(Records shown)

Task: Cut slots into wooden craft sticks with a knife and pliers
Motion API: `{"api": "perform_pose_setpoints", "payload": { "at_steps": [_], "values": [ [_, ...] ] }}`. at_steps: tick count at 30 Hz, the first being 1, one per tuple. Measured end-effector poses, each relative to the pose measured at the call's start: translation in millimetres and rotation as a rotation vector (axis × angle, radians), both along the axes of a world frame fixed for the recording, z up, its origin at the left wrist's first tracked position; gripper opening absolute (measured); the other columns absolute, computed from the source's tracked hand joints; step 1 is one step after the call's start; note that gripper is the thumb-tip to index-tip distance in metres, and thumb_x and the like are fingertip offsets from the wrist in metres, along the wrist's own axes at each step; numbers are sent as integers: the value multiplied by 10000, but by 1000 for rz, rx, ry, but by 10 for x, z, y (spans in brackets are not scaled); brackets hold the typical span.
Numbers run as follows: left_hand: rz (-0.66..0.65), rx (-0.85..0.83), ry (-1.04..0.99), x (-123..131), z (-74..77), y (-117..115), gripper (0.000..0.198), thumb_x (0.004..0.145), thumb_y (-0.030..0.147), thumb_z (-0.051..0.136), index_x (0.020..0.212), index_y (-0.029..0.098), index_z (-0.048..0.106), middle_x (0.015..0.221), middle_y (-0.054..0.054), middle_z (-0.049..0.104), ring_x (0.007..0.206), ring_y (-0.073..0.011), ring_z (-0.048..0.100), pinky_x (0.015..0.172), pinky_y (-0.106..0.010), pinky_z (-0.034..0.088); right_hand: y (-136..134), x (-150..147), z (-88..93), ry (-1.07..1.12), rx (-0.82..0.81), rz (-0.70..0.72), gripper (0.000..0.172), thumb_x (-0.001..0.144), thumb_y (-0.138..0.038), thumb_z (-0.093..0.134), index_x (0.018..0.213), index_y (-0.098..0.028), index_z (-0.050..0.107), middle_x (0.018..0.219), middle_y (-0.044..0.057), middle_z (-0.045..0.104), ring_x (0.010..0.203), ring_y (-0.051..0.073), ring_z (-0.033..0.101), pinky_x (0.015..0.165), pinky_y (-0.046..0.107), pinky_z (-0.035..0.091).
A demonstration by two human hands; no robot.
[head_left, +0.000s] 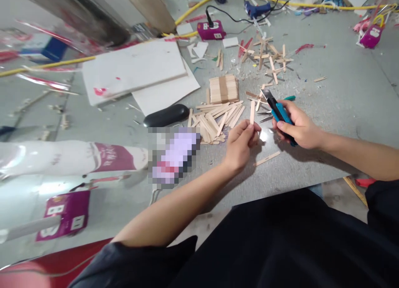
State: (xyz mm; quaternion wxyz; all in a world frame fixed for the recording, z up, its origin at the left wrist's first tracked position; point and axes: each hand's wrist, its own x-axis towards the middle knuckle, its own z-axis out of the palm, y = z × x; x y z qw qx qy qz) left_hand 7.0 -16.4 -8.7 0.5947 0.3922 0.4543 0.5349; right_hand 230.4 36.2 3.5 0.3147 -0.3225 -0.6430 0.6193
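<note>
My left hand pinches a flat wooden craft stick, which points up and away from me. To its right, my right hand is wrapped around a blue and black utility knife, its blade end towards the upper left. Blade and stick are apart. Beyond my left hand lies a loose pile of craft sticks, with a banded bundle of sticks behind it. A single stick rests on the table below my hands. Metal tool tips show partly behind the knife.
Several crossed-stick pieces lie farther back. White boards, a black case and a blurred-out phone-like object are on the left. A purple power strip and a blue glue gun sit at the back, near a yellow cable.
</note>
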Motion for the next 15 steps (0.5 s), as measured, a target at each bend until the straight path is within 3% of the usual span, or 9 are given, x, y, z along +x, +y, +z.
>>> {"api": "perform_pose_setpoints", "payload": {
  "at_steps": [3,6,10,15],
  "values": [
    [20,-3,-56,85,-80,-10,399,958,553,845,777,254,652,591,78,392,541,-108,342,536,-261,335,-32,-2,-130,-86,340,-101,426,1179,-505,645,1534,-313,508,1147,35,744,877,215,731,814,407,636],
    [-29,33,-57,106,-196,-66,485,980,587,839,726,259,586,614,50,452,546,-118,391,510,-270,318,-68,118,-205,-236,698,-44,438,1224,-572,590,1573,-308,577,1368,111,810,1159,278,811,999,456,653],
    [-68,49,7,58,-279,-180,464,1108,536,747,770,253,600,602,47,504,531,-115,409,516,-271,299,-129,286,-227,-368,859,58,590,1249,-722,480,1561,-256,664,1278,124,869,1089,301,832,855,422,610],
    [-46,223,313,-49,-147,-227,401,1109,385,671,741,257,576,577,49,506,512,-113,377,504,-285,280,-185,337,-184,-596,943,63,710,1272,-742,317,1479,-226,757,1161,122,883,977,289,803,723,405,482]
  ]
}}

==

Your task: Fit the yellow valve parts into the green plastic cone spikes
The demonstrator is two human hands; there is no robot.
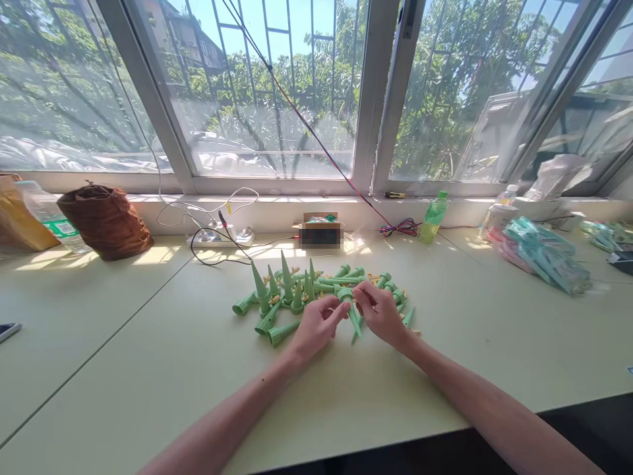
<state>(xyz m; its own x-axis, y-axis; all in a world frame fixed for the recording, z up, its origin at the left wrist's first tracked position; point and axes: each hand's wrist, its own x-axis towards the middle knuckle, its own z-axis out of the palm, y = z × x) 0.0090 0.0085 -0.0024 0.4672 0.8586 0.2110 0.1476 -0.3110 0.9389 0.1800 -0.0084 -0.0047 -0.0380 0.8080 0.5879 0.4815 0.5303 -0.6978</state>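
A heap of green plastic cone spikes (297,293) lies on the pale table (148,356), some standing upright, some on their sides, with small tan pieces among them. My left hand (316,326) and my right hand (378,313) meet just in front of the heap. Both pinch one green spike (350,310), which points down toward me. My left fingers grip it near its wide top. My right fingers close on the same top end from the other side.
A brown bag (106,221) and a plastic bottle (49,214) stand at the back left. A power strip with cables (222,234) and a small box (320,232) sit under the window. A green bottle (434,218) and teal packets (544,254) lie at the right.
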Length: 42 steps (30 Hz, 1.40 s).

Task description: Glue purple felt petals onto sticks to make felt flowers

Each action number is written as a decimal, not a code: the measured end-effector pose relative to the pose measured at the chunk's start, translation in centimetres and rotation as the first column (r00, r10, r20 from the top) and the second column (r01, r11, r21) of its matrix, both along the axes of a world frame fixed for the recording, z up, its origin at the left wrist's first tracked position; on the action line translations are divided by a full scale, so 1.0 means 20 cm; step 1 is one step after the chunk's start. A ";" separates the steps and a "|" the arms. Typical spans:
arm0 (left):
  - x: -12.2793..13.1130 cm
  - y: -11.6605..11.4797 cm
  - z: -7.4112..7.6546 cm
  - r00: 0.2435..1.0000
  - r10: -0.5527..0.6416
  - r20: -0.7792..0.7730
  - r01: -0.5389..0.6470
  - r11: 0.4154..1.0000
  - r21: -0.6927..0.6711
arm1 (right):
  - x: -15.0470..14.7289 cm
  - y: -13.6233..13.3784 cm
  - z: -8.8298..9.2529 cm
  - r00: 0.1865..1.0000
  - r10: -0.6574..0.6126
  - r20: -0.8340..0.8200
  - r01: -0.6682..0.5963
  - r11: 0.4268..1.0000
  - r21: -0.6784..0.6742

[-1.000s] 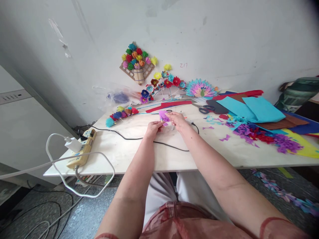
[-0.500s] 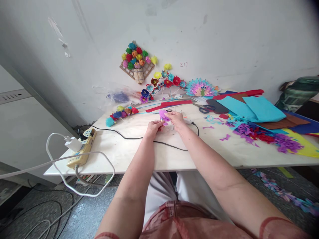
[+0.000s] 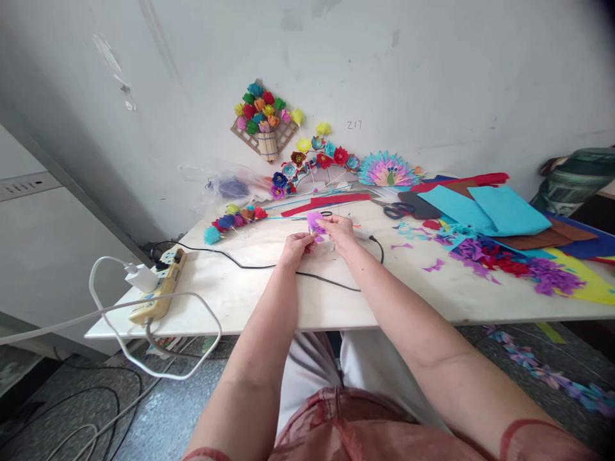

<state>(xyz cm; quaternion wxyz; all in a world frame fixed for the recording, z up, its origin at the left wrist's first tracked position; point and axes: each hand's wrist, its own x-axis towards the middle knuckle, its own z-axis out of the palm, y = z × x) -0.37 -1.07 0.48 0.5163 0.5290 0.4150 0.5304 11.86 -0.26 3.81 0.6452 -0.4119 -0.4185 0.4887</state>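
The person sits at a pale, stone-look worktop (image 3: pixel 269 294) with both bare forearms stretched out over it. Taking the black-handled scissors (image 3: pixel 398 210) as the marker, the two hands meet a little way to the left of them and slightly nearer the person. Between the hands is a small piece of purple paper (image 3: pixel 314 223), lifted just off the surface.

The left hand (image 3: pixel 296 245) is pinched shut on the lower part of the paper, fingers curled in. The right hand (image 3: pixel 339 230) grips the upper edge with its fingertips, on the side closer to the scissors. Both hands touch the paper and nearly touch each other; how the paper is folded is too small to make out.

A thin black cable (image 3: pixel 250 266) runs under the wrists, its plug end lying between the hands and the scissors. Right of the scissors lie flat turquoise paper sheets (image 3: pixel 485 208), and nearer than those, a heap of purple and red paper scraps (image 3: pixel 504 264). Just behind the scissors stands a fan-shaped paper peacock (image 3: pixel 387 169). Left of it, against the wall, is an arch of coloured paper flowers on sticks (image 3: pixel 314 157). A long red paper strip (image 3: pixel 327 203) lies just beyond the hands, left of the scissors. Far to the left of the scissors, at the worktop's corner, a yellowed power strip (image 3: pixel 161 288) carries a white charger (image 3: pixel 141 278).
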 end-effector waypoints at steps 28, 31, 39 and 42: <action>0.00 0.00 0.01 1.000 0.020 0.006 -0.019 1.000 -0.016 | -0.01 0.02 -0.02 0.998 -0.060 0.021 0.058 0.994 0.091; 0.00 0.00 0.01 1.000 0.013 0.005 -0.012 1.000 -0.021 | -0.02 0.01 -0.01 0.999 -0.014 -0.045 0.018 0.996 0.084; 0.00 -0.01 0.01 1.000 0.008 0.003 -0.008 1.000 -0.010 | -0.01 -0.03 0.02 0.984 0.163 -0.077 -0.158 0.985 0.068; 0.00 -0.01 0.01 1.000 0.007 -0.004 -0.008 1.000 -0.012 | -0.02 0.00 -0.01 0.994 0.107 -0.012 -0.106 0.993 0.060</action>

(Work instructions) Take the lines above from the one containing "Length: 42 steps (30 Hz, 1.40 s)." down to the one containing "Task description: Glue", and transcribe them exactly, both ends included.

(Reply)
Length: 42 steps (30 Hz, 1.40 s).

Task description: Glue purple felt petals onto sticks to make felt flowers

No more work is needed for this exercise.